Francisco, un testigo sugerente

Mons. Cristián Roncagliolo. Vicario para la Esperanza Joven

El Papa Francisco le ha dado a su Pontificado un sello que resulta particularmente atractivo para los jóvenes. Algunos se ven cautivados por su sencillez, o porque sale del protocolo con cierta frecuencia, o porque su vocabulario es lleno de originalidad dándole una amistosa informalidad al papado, o por su alegría desbordante que pone en evidencia vitalmente que el Evangelio es eso: Buena noticia. Desde esta original identidad Francisco ha logrado conectarse hondamente con muchos jóvenes produciendo una cercanía inusitada.

Una característica de este Papa es su manifiesta sencillez. Vivir en un lugar mas simple, usar ornamentos sobrios y formas de trato cotidianas, ser sencillo en el lenguaje y tantos otros rasgos evidencian que su corazón no se pierde en lo accesorio, que va a lo esencial y que ante todo lo demás manifiesta una virtuosa indiferencia.

También vemos en este Papa la espontaneidad opinante que le permite ser naturalmente cercano y ser percibido como una persona que dice lo que piensa con fluidez.
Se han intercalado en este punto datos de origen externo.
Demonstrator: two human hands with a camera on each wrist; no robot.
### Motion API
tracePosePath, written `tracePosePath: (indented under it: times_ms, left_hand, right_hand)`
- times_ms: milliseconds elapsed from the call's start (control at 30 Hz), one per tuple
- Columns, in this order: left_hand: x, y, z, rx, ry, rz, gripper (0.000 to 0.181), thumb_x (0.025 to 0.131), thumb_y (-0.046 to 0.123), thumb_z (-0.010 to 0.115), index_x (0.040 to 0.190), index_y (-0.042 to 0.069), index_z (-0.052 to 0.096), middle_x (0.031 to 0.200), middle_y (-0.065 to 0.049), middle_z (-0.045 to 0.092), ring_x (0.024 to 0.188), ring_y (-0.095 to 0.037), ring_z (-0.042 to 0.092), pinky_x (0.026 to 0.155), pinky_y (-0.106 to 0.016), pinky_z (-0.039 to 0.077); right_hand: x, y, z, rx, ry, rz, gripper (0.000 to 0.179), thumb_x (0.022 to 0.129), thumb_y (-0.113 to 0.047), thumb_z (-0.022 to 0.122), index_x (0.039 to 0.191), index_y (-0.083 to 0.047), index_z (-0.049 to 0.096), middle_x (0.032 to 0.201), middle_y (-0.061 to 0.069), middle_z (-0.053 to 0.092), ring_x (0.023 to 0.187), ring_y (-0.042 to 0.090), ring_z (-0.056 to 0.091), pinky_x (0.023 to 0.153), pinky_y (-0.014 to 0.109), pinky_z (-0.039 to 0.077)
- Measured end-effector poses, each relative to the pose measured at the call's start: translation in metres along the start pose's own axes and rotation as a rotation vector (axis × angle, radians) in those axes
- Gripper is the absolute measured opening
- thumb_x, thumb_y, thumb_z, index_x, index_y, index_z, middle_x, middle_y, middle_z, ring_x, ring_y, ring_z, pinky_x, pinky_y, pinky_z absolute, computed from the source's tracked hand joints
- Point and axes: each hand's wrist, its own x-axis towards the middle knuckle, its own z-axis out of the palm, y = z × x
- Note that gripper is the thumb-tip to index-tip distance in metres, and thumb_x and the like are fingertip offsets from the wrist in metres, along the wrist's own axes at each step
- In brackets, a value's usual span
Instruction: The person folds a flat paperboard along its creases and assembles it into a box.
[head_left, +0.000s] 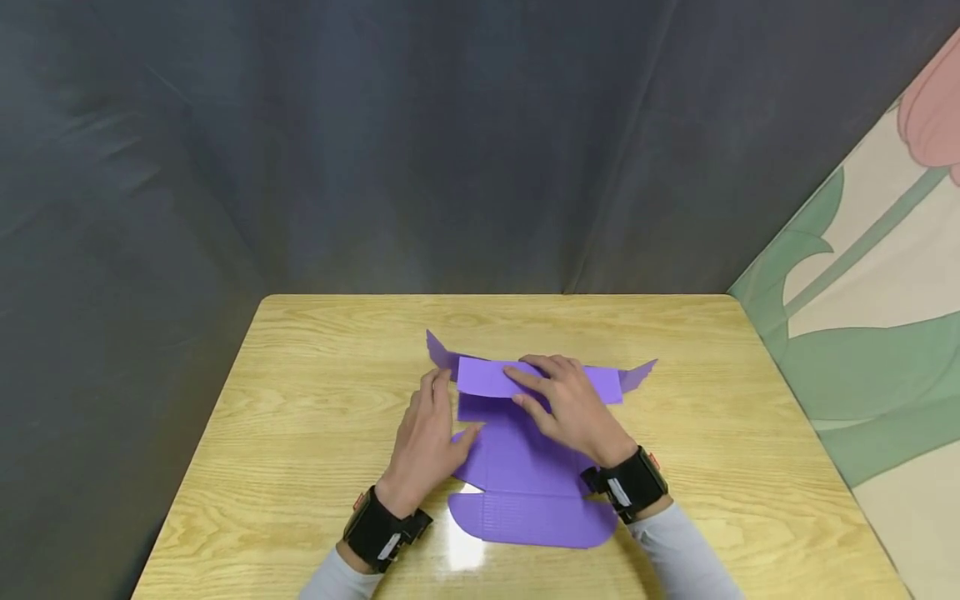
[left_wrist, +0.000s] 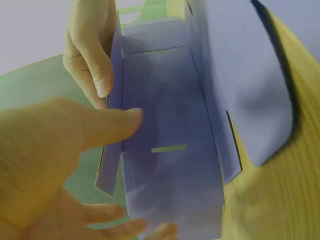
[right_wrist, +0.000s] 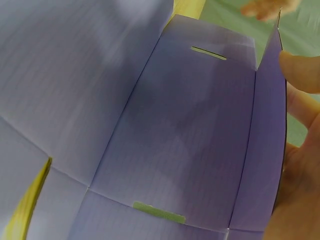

Esto mismo, que no pocas veces le ha ocasionado más de algún chascarro, lo hace ser creíble para quien lo escucha y esa percepción hace que su mensaje sea aún mas eficaz. 

La alegría es otro signo de su pontificado. No podemos soslayar que estamos en un tiempo teñido de muchos grises como la corrupción, de desolación en la que viven tantos excluidos, la violencia, las masivas e injustas migraciones y otros flagelos que parecieran robarnos la alegría. Sin embargo, a contracorriente, Francisco anuncia el gozo de la fe y provoca a todos los cristianos a dar cuenta de esa alegría. El Papa es testigo de un Evangelio que realmente es Buena Noticia y que toca la vida de las personas.

La misericordia, finalmente, siempre será cautivante. El Papa no se ahorra gestos que evidencien que su corazón está con los que sufren, con los excluidos; también que quiere acompañar sin juzgar a los que, a la luz de la fe, se equivocan en su camino o en sus elecciones. Muchas veces esta opción de Francisco es incomprendida y criticada porque en ese ‘abrazo’ de padre no siempre quedan en evidencia los límites ‘seguros’. Es que el ha optado por la persona y por su camino hacia la plenitud de la vida cristiana, en ritmo y modo no siempre igual, mas que por miramientos que, pudiendo ser verdaderos, por la mala forma de mostrarlos, terminan alejando a quienes buscan a Dios legítimamente. Distanciándose de una pastoral normativa y ‘estándar’, que espanta y que no ve matices, Francisco muestra una pastoral del anuncio y de la acogida que no olvida la verdad ni se pierde en el camino pero que esta dispuesta a ‘mancharse las manos’ y a ir a un ritmo distinto para llevar a muchos mas al redil.

Francisco es un Papa sugerente que en sus formas indica a los jóvenes –y a todos– un modo de ser Iglesia y de hacer pastoral diferente, que esta dispuesto a repensar sus formas de evangelización para que estas maneras nos ayuden a penetrar el corazón del joven de hoy. Estos rasgos, y otros, son una invitación a dejarnos sorprender por su luminoso testimonio.